### WHAT IS REQUIRED
Only the lines below from the one containing "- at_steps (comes" to the one containing "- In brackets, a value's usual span" should be repeated, both included and unchanged.

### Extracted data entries
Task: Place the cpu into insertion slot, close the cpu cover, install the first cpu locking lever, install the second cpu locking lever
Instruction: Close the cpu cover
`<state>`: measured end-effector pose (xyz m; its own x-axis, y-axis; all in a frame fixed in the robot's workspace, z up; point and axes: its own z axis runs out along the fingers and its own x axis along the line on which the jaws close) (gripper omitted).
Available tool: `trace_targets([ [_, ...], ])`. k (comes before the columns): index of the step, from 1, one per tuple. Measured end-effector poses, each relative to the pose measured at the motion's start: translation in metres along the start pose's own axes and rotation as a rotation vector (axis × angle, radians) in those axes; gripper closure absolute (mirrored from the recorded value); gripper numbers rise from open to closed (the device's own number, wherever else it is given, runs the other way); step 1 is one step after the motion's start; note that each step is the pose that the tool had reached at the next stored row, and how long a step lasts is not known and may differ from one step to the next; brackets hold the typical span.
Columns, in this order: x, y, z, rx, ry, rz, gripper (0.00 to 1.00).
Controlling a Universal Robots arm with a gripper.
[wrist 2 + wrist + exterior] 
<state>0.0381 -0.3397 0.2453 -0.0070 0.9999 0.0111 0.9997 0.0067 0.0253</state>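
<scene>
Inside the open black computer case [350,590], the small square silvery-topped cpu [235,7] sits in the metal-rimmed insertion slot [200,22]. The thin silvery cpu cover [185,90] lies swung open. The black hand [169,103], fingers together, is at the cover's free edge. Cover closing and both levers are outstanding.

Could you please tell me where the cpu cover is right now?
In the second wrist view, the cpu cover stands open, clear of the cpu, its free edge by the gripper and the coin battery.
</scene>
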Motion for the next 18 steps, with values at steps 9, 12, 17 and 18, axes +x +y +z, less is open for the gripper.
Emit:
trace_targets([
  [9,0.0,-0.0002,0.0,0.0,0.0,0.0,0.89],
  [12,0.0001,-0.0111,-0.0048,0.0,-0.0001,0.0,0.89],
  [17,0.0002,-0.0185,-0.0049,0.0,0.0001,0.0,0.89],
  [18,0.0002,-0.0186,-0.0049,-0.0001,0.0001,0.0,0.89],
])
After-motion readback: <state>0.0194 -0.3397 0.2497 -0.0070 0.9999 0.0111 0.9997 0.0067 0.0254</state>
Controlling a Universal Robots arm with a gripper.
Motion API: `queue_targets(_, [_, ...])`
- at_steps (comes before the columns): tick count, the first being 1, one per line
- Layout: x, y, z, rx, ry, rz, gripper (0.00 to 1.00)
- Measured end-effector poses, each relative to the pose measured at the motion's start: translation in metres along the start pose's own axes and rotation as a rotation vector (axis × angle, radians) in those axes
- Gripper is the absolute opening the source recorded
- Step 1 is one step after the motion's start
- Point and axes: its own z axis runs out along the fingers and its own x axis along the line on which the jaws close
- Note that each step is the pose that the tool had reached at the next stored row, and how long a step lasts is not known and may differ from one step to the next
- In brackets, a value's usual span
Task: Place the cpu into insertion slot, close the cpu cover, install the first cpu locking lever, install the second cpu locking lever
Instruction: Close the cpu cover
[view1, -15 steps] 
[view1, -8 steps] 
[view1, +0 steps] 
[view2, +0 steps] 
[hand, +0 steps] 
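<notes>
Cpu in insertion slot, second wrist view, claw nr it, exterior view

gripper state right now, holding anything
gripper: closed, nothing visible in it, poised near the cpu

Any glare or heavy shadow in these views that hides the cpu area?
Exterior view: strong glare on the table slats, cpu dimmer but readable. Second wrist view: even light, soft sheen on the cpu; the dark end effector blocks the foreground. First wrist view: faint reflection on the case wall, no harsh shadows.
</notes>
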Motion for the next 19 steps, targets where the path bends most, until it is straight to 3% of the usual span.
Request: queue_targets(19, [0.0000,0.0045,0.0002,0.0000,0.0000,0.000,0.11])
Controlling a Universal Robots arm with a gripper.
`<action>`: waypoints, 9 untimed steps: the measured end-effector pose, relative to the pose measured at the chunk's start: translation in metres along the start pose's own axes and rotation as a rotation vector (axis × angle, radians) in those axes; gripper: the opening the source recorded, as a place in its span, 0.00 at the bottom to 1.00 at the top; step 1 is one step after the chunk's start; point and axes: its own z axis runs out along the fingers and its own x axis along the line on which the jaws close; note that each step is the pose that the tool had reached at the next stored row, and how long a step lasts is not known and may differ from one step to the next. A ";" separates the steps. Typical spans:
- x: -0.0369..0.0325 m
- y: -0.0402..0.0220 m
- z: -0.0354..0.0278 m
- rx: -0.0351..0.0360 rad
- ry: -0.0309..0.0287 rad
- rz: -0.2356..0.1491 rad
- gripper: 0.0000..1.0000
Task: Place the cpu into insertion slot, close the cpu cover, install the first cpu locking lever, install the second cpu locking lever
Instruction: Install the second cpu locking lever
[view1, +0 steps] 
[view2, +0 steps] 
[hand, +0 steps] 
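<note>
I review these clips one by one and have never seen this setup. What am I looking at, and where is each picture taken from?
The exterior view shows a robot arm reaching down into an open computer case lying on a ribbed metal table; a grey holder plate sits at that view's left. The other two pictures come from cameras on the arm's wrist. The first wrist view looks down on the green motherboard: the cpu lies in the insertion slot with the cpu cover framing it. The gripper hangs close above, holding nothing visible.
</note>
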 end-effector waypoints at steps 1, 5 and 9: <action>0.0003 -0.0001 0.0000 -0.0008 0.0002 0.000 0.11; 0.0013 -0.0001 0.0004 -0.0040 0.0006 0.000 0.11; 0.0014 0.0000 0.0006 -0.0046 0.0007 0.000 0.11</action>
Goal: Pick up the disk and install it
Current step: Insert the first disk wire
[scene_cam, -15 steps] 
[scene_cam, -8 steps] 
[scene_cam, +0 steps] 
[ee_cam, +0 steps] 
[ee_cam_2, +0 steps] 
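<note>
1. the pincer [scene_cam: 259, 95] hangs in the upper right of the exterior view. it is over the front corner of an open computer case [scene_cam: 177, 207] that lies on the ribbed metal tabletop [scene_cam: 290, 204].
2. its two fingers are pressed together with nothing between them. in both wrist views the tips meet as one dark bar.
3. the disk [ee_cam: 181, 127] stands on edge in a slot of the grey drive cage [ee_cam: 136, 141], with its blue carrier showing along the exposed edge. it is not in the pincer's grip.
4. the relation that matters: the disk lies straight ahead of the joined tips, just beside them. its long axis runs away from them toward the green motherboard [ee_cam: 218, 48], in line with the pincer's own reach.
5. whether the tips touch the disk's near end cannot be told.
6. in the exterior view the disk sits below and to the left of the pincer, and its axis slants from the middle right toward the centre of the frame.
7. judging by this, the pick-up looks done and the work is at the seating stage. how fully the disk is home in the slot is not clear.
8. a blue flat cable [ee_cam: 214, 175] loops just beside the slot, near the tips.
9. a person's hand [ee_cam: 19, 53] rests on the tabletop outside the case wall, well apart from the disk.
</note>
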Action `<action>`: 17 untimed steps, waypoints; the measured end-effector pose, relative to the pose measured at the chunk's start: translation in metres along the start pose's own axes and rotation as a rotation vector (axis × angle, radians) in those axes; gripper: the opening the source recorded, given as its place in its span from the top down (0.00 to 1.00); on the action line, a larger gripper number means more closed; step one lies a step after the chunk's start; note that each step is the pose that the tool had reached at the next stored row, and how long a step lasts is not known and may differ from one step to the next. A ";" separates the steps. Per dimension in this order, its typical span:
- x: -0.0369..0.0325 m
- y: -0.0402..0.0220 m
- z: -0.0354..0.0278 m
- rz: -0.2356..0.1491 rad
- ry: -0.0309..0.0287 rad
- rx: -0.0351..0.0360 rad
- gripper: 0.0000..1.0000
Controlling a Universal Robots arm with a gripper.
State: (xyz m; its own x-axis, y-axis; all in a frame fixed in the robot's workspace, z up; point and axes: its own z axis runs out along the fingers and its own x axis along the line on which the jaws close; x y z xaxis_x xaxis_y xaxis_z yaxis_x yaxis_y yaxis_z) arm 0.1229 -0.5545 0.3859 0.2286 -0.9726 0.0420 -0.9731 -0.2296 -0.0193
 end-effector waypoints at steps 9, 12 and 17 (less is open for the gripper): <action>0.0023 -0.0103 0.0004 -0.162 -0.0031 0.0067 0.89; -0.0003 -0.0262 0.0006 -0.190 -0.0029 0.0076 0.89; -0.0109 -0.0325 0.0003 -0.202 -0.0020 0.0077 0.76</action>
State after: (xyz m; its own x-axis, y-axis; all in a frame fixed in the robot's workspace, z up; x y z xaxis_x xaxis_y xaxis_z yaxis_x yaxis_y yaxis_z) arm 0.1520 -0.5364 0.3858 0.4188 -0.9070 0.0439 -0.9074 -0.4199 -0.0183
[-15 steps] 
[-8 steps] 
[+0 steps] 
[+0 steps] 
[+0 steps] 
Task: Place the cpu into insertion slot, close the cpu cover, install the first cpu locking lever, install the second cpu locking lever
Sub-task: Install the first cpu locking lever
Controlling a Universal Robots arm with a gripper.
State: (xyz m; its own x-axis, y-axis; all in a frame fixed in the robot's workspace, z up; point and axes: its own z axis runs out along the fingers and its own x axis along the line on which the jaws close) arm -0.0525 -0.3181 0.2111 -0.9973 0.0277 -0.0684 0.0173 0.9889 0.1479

### WRITTEN REPLY
- at_steps (comes before the columns): tick count, the first being 1, one per line
- Layout: x, y, z, rx, ry, rz, gripper (0.00 to 1.00)
- Measured end-effector poses, each relative to the pose measured at the motion's start: translation in metres along the start pose's own axes and rotation as a rotation vector (axis × angle, radians) in those axes
- Gripper is the absolute opening the source recorded
- Step 1 is one step after the motion's start
- Point and axes: its own z axis runs out along the fingers and its own x axis along the line on which the jaws close
- Note that each step is the pose that the tool had reached at the next stored row, and how long a step lasts is not known and may differ from one step to the next
- In brackets, a value's usual span

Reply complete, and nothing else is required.